**REQUIREMENT:** Of the lines below, copy those that hold the word "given".

[Saved entries]
= = = = = = =
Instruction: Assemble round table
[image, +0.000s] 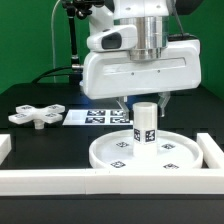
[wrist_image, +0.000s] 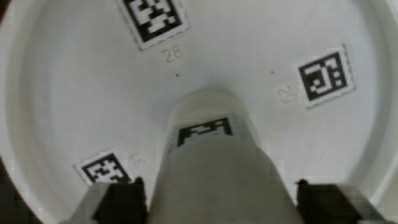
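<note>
One post (image: 146, 126) stands upright on the disc (image: 106, 152), lower centre; the gripper (image: 144, 104) straddles its top, jaws released, not clamping.

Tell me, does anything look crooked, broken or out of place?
Nothing stands out. The post stands upright at the middle of the disc, and the cross piece lies flat on the table, apart from both.

On my screen the arm (image: 140, 10) is glossy white, a silver cylinder (image: 150, 38) topping the gripper (image: 144, 103), whose housing is a wide, round-cornered white block. A white camera pod (image: 108, 40) with a dark face, black cables (image: 75, 40), dark fingers (wrist_image: 107, 203).
</note>
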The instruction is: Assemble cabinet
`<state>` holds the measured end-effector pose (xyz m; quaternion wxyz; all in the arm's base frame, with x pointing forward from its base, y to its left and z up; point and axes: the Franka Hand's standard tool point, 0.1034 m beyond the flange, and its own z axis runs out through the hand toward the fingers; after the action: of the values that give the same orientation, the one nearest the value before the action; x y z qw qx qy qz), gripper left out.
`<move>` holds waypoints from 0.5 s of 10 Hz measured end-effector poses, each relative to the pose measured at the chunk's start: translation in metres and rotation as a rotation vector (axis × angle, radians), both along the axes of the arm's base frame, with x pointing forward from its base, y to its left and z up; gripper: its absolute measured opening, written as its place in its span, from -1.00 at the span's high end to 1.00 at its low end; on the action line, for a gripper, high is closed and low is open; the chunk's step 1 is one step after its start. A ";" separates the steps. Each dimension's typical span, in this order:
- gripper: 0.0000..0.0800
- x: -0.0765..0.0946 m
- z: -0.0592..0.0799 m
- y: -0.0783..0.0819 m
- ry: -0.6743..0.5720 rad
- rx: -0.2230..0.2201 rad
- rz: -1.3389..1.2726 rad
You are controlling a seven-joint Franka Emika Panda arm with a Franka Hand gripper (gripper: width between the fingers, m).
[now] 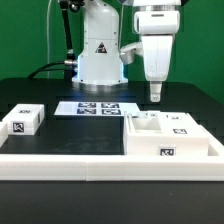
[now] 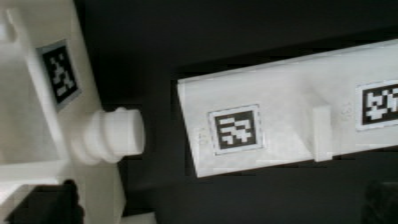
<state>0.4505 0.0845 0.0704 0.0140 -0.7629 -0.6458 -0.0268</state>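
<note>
Gripper (image 1: 155,97) hovers above cabinet (image 1: 150,143), jaws apart, empty.
Cabinet sits at bench's near edge, corner on the exterior view's right; small block (image 1: 22,121) near opp. corner; marker board (image 1: 97,107) mid-bench.

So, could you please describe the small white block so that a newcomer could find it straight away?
Find the long white rail across the front of the black table. Behind its end at the exterior view's left sits the block. It is far smaller than the open cabinet at that view's right, and raised, unlike the flat marker board in the middle.
</note>
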 end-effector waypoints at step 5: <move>-0.99 -0.032 -0.037 0.002 0.002 0.037 0.038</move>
<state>0.4181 0.0865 0.0334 0.0294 -0.7501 -0.6596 -0.0375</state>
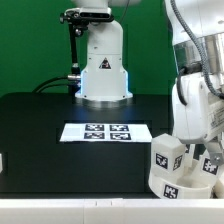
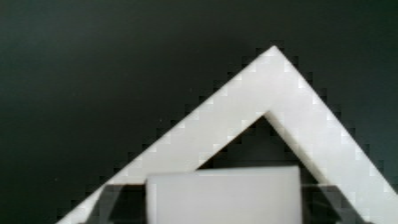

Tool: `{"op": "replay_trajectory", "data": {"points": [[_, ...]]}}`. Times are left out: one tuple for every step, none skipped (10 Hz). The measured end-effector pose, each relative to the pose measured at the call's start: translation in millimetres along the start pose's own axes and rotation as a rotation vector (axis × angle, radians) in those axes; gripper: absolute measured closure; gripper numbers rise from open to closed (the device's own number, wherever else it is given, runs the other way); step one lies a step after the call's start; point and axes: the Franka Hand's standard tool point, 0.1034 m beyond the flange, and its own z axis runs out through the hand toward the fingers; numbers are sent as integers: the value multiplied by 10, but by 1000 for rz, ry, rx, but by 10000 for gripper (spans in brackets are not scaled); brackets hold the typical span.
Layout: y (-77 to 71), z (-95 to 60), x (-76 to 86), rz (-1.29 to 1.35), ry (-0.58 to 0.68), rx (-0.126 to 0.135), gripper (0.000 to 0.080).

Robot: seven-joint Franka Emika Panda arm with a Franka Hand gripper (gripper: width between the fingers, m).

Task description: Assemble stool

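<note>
Exterior view. Desk (image 1: 40, 130): flat, matte black. Marker board (image 1: 107, 132) lies flat mid-desk, a thin white rectangle with 4 black-and-white tags. Behind it, at the far edge, stands the robot base (image 1: 104, 65), glossy white and rounded, with a triangle mark on its front.

My arm (image 1: 195, 90), smooth white shells, comes down over the desk's near corner on the exterior view's right. The stool parts are bunched there. The seat (image 1: 178, 186) is a thick round white plastic disc with a tag on its rim. 2 chunky square white legs rise above it, 1 leg (image 1: 165, 155) toward the exterior view's left and a second leg (image 1: 197, 160) beside it, each with a tag face. I cannot tell whether they are seated in the disc or only standing against it. My own body hides much of that corner.

Wrist view. My end effector (image 2: 222, 200) is closed on a white block (image 2: 222, 190): flat-faced, square-cornered plastic, most likely a stool leg. A grey finger (image 2: 121, 205) presses each side of it. Beyond the block, against the black desk, a white V-shaped piece (image 2: 267, 85) spreads as 2 straight, flat bands meeting at a sharp point. What that piece is I cannot tell. The picture is soft, and no tags are legible there.
</note>
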Motion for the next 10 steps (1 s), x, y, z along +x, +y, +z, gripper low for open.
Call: {"op": "replay_trajectory", "data": {"points": [[3,6,4,-11,1,-1,465],[3,7,4,-25,1,-1,393],[2,-1,-1,-29,0,0,249],[-11,-85,-35,-46,-12,11,249],[-23,-231,-56,-60,-28,32,171],[-18,-372,-68,-70,-43,46,154],[-22,-487,-110,-72,-58,52,154],[-34,-561,-154,-77,-70,58,151],[-25,-499,-116,-77,-60,54,151],[-20,-482,-105,-76,-57,53,151]]}}
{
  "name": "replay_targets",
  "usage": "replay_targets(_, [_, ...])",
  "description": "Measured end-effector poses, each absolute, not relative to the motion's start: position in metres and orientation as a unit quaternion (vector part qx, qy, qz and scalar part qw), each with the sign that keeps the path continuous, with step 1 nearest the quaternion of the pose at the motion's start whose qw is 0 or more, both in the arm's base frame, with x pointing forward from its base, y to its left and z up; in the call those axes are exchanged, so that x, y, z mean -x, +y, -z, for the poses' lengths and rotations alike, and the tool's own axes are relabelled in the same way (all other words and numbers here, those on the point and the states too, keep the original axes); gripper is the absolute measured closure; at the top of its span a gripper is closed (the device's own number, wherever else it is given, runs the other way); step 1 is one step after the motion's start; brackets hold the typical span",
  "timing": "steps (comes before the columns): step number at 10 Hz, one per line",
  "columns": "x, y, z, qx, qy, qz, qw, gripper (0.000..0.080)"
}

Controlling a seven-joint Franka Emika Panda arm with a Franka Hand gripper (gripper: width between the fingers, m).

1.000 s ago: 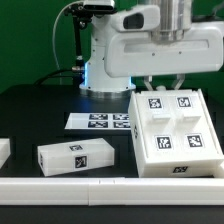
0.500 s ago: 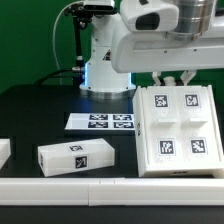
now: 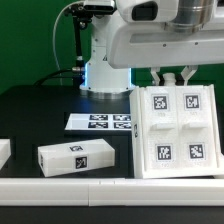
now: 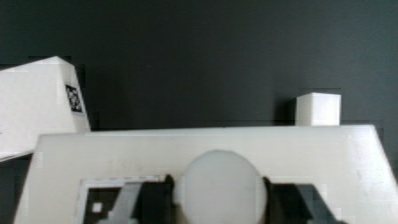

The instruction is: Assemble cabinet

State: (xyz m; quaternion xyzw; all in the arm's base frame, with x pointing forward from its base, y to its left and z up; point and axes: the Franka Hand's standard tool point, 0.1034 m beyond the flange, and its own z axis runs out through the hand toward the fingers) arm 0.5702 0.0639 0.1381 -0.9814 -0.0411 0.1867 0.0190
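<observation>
Since the cabinet [image 3: 178, 128] sits tipped up by the worktop's [image 3: 40, 115] near edge, toward the exterior view's right corner, the gripper [image 3: 172, 76] at its far rim should move slowly. Whether its fingers [image 3: 160, 76] clench that rim cannot be told.

Bright even light glares on the cabinet [image 3: 178, 130]; wrist view soft (near parts blurred).
</observation>
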Motion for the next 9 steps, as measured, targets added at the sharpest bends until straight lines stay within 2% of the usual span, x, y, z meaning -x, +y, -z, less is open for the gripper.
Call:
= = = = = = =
**RESPONSE FOR THIS EXERCISE:**
Tool: `{"op": "replay_trajectory", "data": {"points": [[_, ...]]}}`. Times are left out: one tuple for every step, none skipped (10 Hz). The measured end-effector pose, each relative to the pose measured at the call's start: translation in millimetres along the start pose's own axes and rotation as a rotation vector (axis × angle, radians) in those axes; gripper: absolute measured closure; gripper numbers rise from open to closed (the device's own number, wherever else it is given, runs the other way); step one lies a step after the call's start; point and axes: the Franka Hand's standard tool point, 0.1034 m beyond the flange, and its own z axis runs out through the hand toward the fingers; numbers are sent as integers: the value multiplied by 10, but by 1000 for rz, ry, rx, but by 10000 for gripper (spans in brackets are not scaled); brackets hold the typical span.
  "description": "Measured end-effector poses, each absolute, not relative to the motion's start: position in metres and orientation as a unit quaternion (vector part qx, qy, qz and scalar part qw), each with the sign that keeps the path continuous, with step 1 nearest the quaternion of the pose at the motion's start whose qw is 0 or more, both in the arm's base frame, with x pointing forward from its base, y to its left and z up; in the call those axes are exchanged, so that x, y, z mean -x, +y, -z, for the poses' lengths and rotations alike, and the tool's own axes are relabelled in the same way (all other words and numbers here, those on the point and the states too, keep the original axes); gripper is the absolute measured closure; at the top of its span a gripper is closed (the device's own number, wherever else it is given, runs the other way); step 1 is one step after the motion's start; brackets hold the typical span",

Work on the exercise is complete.